2) This is the start_nonmem script for setting up the parallel environment:

"
#!/bin/bash
#
# preparation of the NONMEM parafile
# usage: start_nonmem <pe_hostfile>

GenParafile()
{
    TMPFILE=`mktemp -q XXXXXX`
    nhosts=`cat $1 | awk '{s+=$2} END {print s}'`
    echo '$GENERAL'
    echo "NODES=$nhosts PARSE_TYPE=4 PARSE_NUM=50 TIMEOUTI=60
TIMEOUT=100 PARAPRINT=0 TRANSFER_TYPE=1"
    echo ""
    echo '$COMMANDS'
    NR=1
    cat $1 | while read host cpu queue undef; do
        host=`echo $host|cut -f1 -d"."`
        for i in `seq 1 $cpu`; do
                if [[ "$NR" == 1 ]] ; then
                    echo "$NR:mpiexec -host $host -np 1 ./nonmem \$*"
                else
                echo "$NR:-host $host -np 1 ./nonmem -wf"
                fi
                # if this is the last loop, only echo the current NR.
                echo $NR > $TMPFILE
                NR=`expr $NR + 1`
        done
    done
    MAX=`cat $TMPFILE`
    echo ""
    echo '$DIRECTORIES'
    echo "1-${MAX}:NONE"
    rm -f $TMPFILE
}

# useful to control parameters passed to us
echo $*

me=`basename $0`

# test number of args
if [[ "$#" -ne 1 ]]; then
   echo "$me: got wrong number of arguments" >&2
   exit 1
fi

# get arguments
pe_hostfile=$1

# ensure pe_hostfile is readable
if [[ ! -r "$pe_hostfile" ]]; then
   echo "$me: can't read $pe_hostfile" >&2
   exit 1
fi

parafile="$TMPDIR/parafile.pnm"
GenParafile $pe_hostfile > $parafile
exit 0
"

3) This is the qsub script that launches an array job with a batch of
models:

"
#$ -S /bin/bash
#$ -V
#$ -cwd
#$ -sync yes
#$ -j y
#$ -pe nonmem XXX
#$ -t 1-YYY
. /etc/bashrc
i=$(expr $SGE_TASK_ID - 1)
sleep `echo $i | awk '{print ($1 % 40)/2}'`
models=(model1.mod model4.mod model10.mod)
execute ${models[$i]} --nm_version=nm72 --no-run_on_sge_nmfe --nmfe
--parafile=$TMPDIR/parafile.pnm
"

Substitute "XXX" with the requested number of parallel threads (for each
model!), update the "models" array, and set "YYY" to the total number of
models (here: 3). The sleep is required in order to allow PSN to create
the necessary number of distinct modelfit_dirX without clobbering.
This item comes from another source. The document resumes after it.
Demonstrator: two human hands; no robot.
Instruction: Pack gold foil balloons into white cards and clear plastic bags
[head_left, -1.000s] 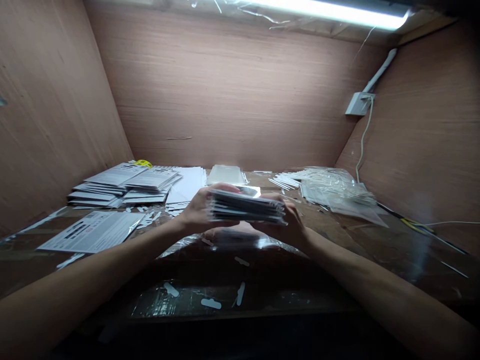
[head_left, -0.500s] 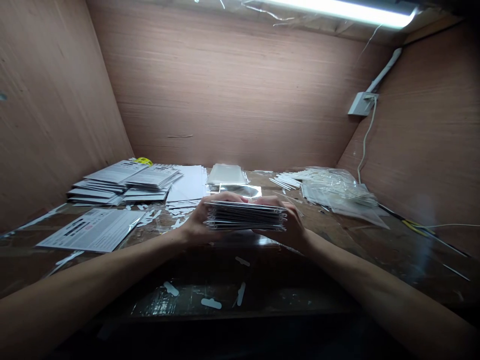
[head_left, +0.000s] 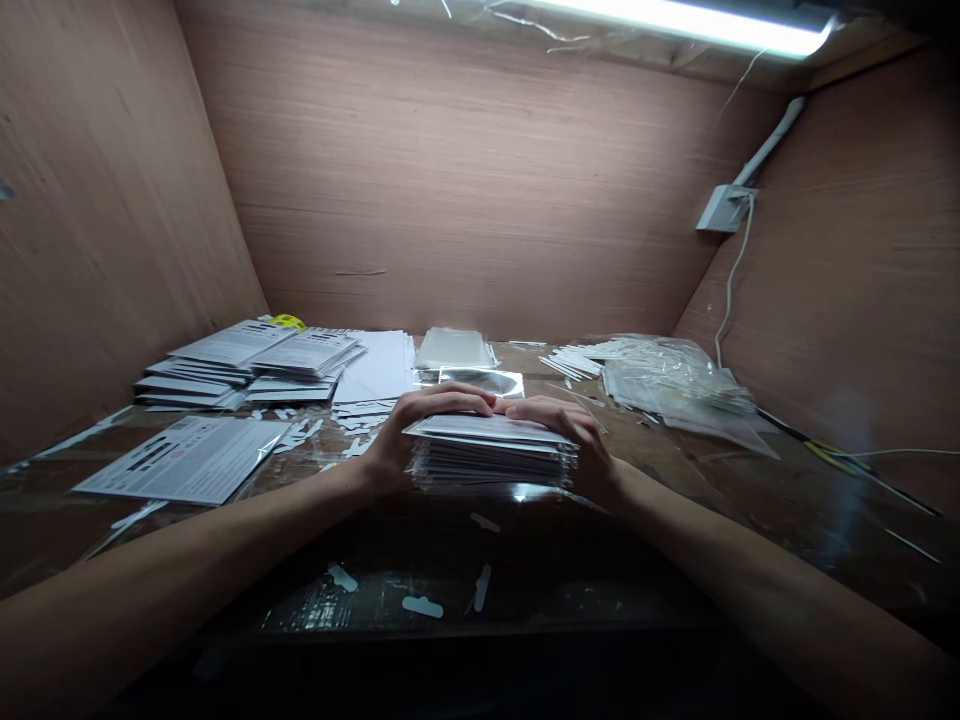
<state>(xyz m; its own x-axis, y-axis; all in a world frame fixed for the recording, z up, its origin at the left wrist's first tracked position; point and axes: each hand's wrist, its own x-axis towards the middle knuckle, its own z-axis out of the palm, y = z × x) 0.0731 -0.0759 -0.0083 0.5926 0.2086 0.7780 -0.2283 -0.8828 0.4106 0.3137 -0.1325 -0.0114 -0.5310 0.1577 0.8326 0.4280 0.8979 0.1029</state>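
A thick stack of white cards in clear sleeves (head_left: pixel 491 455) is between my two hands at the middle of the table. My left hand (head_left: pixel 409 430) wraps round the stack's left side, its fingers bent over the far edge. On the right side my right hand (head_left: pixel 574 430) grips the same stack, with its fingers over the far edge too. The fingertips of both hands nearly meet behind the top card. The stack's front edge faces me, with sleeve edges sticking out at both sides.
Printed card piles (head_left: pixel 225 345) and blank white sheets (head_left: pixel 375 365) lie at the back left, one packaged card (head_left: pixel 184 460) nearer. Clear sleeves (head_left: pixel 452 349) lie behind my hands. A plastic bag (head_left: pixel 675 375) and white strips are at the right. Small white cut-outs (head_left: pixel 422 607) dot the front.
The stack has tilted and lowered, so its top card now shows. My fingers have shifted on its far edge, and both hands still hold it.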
This approach permutes the SGE-PSN-NONMEM stack in the sense
that normally, PsN is the "outer" component, calling SGE, which then
controls NONMEM. Here, SGE is the outer component, calling PsN, which
then calls NONMEM (with MPI). This leads to challenges when running e.g.
a bootstrap. (These can be worked around using SGE array jobs, but it's
not exactly seamless... Let me know if you want me to share details)

So my first question is: Did anybody ever get SGE, PsN, MPI, and
NONMEM+MPI to play seamlessly together with PsN as the outer component?



An alternative, technically simpler, approach, is to use FPI-based
parallelization. This keeps the order of components unchanged, and
depends on user-level files only (no parallel environment definition
necessary):

execute --nm_version=nm72 --parafile=fpilinux8b.pnm
--extra_files=qrshlaunch.sh modelX.mod

The parafile is based on one from the NONMEM distribution:

$ diff fpilinux8.pnm fpilinux8b.pnm
42c42
< 2-[nodes]:./beolaunch.sh worker{#-1}/ ./nonmem >worker1.out
---
> 2-[nodes]:./qrshlaunch.sh worker{#-1}/ ./nonmem >worker1.out&
47a48,51
> $CONTROL
> 2-[nodes]: MTOUCH=1 WSLEEP=5

And the launcher script is quite simple:

$ cat qrshlaunch.sh
cd $1
qrsh -V -cwd $2 $3 $4 $5 $6 $7 $8 &


This approach actually works, technically. However, for some reason, the
message passing through qrsh is extreeeemely slow on NFS drives, and it
takes ages to start workers. I realize that FPI is somewhat slower than
MPI, but this approach actually works well when restricting runs to the
master node by inserting "-l hostname=master" in the call to qrsh.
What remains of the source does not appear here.